WZOR

Mishicot, Wisconsin; United States;
- Broadcast area: Green Bay, Wisconsin
- Frequency: 94.7 MHz
- Branding: Razor 94.7 & 104.7

Programming
- Format: Active rock
- Affiliations: Compass Media Networks United Stations Radio Networks

Ownership
- Owner: Woodward Communications
- Sister stations: WAPL, WFZZ, WHBY, WKSZ, WKZY, WSCO, WZOS

History
- First air date: 1994 (as WGBM)
- Former call signs: WGBM (1994–2000)
- Call sign meaning: RaZOR

Technical information
- Licensing authority: FCC
- Facility ID: 4098
- Class: C3
- ERP: 21,500 watts
- HAAT: 108 meters
- Repeater: 104.7 WZOS (Berlin)

Links
- Public license information: Public file; LMS;
- Webcast: Listen Live
- Website: www.razorwisconsin.com

= WZOR =

Radio station in Mishicot–Green Bay, Wisconsin

WZOR (94.7 FM) is a commercial radio station serving the Green Bay, Fox Cities and lakeshore areas of Northeastern Wisconsin. The station is licensed to the Manitowoc County community of Mishicot, Wisconsin, and airs an active rock music format as "Razor 94.7 & 104.7". WZOR's studios are located on College Avenue in Appleton, while its transmitter is located near Denmark.

==History and programming==
The station launched on December 16, 1994, as WGBM, and previously aired adult contemporary and classic country formats before being sold to current owner Woodward Communications in 2000.
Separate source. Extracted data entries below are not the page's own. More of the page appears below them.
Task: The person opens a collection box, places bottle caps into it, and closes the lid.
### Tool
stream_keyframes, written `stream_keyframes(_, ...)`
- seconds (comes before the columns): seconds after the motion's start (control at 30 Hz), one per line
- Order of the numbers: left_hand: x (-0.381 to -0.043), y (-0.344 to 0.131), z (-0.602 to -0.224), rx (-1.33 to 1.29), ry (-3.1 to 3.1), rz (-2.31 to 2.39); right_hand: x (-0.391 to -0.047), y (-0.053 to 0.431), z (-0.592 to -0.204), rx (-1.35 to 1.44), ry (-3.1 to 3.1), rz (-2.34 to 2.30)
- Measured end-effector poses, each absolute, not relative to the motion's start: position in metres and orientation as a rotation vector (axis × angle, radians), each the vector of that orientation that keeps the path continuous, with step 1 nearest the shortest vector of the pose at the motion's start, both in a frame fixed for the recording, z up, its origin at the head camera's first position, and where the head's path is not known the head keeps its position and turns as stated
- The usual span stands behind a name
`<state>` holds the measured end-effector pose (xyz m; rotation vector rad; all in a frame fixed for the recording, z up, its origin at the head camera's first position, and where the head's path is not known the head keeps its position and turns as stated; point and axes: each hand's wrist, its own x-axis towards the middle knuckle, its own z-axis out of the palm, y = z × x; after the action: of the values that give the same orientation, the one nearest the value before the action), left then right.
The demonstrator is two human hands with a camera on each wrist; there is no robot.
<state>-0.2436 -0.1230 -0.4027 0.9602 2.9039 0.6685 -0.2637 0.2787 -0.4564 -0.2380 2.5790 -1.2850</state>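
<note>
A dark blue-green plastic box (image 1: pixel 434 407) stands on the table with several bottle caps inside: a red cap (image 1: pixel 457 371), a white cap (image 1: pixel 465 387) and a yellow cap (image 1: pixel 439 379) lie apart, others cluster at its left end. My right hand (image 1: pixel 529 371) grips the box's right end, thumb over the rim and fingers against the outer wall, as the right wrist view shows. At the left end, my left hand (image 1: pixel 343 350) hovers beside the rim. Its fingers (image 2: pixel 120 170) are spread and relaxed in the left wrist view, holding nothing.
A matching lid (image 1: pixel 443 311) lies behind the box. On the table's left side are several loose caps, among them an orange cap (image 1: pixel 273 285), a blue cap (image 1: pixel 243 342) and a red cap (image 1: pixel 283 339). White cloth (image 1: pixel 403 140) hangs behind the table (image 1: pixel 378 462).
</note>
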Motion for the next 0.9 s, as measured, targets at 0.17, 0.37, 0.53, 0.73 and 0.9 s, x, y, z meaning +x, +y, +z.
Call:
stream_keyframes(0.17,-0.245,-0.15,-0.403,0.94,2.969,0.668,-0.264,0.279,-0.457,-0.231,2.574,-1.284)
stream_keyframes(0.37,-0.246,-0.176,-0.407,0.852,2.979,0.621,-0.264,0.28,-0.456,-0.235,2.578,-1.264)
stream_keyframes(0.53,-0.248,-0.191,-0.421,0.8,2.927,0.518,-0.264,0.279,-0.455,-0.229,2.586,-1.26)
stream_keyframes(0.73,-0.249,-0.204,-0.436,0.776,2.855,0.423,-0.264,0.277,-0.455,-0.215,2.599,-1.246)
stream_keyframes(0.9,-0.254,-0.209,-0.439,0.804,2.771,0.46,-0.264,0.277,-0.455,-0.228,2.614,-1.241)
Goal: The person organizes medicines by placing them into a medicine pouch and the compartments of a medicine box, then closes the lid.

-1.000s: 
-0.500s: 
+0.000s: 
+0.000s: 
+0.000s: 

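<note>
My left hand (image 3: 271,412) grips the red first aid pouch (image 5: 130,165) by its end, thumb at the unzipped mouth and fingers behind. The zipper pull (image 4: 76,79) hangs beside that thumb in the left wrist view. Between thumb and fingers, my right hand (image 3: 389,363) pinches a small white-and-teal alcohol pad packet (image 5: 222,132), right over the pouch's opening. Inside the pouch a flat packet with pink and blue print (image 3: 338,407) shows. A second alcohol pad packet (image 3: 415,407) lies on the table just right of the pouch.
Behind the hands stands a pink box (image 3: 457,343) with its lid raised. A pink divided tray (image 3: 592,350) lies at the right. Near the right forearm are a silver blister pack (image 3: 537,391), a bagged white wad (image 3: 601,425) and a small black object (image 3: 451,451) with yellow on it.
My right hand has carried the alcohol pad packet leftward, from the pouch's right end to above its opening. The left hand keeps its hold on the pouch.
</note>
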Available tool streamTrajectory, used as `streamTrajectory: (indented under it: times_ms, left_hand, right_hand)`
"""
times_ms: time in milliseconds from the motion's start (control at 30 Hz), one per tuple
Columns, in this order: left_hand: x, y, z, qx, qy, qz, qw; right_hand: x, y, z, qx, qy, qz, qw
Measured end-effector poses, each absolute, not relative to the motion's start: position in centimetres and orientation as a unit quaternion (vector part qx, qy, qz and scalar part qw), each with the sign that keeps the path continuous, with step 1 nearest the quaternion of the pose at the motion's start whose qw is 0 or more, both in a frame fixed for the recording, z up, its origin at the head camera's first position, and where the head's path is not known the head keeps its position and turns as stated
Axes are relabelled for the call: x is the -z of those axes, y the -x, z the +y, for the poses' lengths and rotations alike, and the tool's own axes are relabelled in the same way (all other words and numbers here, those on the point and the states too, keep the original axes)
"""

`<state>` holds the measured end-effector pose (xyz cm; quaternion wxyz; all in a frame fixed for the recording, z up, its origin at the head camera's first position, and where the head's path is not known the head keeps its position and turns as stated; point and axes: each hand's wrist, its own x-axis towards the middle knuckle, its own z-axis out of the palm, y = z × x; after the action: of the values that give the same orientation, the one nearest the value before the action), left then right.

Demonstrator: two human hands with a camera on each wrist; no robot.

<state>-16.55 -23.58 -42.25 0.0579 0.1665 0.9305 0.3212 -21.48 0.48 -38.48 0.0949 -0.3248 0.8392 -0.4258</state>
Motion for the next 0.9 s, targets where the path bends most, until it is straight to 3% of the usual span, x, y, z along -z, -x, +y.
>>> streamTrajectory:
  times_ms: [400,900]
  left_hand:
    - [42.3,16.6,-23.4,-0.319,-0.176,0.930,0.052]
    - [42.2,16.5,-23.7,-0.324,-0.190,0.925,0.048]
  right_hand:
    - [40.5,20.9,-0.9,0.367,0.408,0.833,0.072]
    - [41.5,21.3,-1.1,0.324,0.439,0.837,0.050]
"Razor 94.7" WZOR debuted at 9:47 a.m. on February 28, 2000, with "Head Like a Hole" by Nine Inch Nails being the first song played. When the station debuted, it started with 94 days straight of just music. After that, the very first DJ, who was then Assistant Program Director Roxanne Steele, took to air. At this time, sister station WAPL program director Joe Calgaro was running the station. It did not take long for Roxanne to then take over the station completely and become program director. She brought on Pete Burns to anchor nights, along with The Local Edge, and Over the Edge. In 2005, then-afternoon host Cutter became Roxanne's Assistant. In 2007, after Steele had left, Calgaro took over as Razor PD once again with the help from Cutter, but in late 2008, she was brought back, this time as Promotions Director for both Razor and sister station WAPL. In March 2009, after Cutter had left, then-WAPL assistant program director Elwood took over the APD duties for WZOR as well. In late 2012, Calgaro resigned and moved to Milwaukee to take over WHQG. Elwood was promoted to Program Director again for both stations and parent company Woodward Communications brought back Cutter to host afternoons and handle Social Media and music duties.

WZOR won the RadioContraband Rock Radio Award for "Small Market Radio Station" 2013 and 2014.

In 2018, Woodward acquired WBJZ in Berlin, Wisconsin; on June 13, 2018, the station became a simulcast of WZOR. On October 15, 2018, Woodward changed the call sign to WZOS.

===The Morning Razor===
The Morning Razor was the name of the morning show from late 2000 until March 2009, when Woodward began syndicating The Free Beer and Hot Wings Show from across Lake Michigan in Grand Rapids, Michigan. The show's first host was Driver. In 2001, The Kidd was brought in. Over his tenure, Kidd had many different co-hosts, including comedian Mike Merryfield and comedian Mike Prell. After Mike Prell left, radio morning veteran Bryan Scott (also known as Bill Ding) became the co-host. Bill left in 2006 to go to competitor Y100. Shortly after, Kidd also left. In their place, former WAPL/WLUM/WJJO DJ Rex Charger took over The Morning Razor. In late 2007, then APD and afternoon host Cutter took over until the move to syndicated programming.